__ASSIGNMENT__.
When the line with "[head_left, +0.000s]" is reached, include it and stop; before that, copy each line of the listing exactly from the first.

Start of INPUT FOR THIS TASK

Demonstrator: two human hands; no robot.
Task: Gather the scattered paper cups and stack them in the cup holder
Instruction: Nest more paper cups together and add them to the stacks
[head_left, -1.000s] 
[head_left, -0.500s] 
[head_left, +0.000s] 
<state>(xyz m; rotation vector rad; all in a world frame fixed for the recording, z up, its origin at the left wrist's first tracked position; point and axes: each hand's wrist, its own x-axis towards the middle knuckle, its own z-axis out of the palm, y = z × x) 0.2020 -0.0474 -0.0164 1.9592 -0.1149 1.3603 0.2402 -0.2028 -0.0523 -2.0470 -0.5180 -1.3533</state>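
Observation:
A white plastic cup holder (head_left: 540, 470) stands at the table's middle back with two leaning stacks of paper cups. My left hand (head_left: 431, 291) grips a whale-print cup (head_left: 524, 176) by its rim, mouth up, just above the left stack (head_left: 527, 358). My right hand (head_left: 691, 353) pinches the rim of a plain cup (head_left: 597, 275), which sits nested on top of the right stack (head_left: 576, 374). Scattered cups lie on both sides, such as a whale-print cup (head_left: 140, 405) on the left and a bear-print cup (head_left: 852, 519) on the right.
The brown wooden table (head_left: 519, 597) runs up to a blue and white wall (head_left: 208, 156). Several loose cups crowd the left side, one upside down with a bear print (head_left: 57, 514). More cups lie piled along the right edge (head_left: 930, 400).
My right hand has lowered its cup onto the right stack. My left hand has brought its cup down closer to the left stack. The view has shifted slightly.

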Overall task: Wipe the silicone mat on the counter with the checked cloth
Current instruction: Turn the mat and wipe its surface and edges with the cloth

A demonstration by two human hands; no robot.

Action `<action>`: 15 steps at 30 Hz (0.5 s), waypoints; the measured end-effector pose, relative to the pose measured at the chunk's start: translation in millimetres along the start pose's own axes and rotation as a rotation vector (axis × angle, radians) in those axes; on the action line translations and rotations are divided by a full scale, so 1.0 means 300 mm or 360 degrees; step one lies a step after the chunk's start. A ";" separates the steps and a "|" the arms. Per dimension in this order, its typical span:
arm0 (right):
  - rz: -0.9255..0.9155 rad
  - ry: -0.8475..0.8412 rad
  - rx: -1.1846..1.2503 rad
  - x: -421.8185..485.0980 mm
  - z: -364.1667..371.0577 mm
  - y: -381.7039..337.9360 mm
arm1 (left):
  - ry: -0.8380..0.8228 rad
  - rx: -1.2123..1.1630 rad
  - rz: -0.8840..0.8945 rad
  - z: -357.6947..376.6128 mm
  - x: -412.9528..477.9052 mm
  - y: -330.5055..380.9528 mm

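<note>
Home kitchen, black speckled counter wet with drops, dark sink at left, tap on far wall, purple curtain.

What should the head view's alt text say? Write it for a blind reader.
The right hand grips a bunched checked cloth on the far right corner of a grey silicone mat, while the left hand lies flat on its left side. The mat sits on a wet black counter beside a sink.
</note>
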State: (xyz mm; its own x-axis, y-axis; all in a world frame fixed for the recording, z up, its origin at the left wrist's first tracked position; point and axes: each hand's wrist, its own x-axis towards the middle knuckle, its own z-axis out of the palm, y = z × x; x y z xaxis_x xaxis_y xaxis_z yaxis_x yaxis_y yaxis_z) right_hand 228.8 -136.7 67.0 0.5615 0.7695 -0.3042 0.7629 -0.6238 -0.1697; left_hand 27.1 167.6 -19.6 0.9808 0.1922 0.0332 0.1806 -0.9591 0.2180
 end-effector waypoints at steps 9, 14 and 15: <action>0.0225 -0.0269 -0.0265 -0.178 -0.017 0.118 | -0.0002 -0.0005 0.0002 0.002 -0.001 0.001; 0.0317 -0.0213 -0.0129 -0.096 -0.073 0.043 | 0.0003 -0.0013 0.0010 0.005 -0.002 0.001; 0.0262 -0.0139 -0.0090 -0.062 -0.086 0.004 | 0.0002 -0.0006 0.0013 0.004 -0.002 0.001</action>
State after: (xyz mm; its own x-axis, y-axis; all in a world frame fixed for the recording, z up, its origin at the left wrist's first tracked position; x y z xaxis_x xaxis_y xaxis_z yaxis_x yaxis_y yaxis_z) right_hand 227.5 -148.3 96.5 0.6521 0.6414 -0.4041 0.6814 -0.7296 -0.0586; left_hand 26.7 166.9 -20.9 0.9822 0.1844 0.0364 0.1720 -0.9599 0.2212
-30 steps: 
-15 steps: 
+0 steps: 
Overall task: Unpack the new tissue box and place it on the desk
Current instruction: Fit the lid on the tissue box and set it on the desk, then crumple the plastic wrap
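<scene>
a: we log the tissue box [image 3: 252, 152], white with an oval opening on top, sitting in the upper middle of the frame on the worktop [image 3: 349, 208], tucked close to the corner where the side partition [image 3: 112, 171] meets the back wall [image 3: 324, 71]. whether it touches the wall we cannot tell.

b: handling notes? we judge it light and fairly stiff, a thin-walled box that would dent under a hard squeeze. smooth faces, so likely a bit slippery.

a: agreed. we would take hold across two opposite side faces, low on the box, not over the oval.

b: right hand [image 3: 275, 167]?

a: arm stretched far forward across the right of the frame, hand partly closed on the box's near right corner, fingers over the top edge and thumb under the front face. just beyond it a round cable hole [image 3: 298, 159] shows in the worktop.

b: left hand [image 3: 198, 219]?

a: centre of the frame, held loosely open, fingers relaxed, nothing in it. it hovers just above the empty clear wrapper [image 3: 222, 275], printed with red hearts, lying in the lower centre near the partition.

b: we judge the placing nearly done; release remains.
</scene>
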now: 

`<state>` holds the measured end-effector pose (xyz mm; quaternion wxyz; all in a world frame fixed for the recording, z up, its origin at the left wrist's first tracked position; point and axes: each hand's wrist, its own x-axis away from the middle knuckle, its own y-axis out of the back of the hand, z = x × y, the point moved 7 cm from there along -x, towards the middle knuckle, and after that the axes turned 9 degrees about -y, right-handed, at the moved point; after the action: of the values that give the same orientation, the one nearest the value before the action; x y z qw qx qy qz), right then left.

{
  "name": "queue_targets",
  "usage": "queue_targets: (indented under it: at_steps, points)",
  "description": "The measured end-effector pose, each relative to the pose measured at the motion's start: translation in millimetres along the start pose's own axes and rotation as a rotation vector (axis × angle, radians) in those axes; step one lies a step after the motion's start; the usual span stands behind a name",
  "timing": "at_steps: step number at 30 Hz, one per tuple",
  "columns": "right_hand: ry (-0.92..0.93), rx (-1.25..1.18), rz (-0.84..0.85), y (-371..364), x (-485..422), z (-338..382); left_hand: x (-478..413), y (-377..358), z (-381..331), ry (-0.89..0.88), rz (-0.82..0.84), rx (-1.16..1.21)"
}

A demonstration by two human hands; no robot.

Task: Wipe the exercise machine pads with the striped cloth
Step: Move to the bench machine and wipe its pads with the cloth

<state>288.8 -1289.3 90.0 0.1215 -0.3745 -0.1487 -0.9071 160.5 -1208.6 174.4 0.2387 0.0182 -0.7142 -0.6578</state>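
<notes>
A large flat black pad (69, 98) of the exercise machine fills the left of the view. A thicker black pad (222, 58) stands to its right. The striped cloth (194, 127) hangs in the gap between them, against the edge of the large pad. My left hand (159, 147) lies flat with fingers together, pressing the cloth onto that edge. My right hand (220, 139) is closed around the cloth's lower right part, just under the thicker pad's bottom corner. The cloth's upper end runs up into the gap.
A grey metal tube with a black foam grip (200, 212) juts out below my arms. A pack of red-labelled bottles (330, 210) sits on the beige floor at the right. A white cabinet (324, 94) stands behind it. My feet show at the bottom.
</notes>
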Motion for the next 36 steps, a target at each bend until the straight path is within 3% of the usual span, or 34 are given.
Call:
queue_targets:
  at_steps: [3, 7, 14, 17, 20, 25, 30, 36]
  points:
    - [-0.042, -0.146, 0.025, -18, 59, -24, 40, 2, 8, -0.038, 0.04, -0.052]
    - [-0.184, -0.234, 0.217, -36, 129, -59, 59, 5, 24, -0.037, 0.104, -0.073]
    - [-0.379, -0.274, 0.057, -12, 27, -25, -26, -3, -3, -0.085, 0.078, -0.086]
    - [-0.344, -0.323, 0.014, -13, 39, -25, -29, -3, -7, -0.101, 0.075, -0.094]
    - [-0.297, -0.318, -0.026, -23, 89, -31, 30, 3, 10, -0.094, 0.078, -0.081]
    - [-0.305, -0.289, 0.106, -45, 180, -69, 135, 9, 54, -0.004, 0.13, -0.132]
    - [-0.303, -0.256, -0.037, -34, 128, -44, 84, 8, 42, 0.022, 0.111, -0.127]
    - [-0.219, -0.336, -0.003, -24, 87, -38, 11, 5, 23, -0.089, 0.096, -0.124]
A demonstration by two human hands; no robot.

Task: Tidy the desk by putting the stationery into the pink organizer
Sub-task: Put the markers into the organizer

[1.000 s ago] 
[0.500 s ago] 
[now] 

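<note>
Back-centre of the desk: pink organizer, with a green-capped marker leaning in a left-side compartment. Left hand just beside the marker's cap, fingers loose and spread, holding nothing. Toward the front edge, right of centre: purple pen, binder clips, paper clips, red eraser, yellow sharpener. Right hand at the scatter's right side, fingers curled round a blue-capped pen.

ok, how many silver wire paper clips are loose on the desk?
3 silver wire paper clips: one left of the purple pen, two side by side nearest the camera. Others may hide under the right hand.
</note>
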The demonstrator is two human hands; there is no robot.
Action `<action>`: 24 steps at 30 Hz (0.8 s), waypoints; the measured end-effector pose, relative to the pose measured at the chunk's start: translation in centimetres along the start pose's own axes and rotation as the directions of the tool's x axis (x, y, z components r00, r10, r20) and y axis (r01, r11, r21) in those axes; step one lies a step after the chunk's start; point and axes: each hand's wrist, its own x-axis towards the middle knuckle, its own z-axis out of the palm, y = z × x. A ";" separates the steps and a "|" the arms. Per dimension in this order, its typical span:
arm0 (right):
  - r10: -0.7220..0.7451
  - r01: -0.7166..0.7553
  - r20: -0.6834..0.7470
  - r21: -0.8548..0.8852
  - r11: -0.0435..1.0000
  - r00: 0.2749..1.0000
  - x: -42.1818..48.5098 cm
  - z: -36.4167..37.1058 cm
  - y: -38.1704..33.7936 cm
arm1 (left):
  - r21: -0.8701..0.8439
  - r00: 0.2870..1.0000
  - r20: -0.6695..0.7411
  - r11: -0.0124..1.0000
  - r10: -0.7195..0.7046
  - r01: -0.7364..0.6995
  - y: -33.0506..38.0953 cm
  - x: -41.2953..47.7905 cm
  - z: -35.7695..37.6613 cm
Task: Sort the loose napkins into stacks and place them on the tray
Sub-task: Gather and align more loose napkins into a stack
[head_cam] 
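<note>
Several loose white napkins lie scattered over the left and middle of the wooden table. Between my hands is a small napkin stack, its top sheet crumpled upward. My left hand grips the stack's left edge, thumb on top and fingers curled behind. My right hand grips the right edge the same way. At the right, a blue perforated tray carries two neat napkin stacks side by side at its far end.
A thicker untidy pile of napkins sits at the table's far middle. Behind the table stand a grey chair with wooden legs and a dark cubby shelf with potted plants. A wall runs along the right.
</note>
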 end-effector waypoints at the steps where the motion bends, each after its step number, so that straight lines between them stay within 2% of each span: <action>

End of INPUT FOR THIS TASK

__ANSWER FOR THIS EXERCISE__.
Demonstrator: two human hands; no robot.
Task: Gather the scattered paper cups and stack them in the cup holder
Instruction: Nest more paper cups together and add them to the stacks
[head_left, -1.000s] 
[head_left, -0.500s] 
[head_left, +0.000s] 

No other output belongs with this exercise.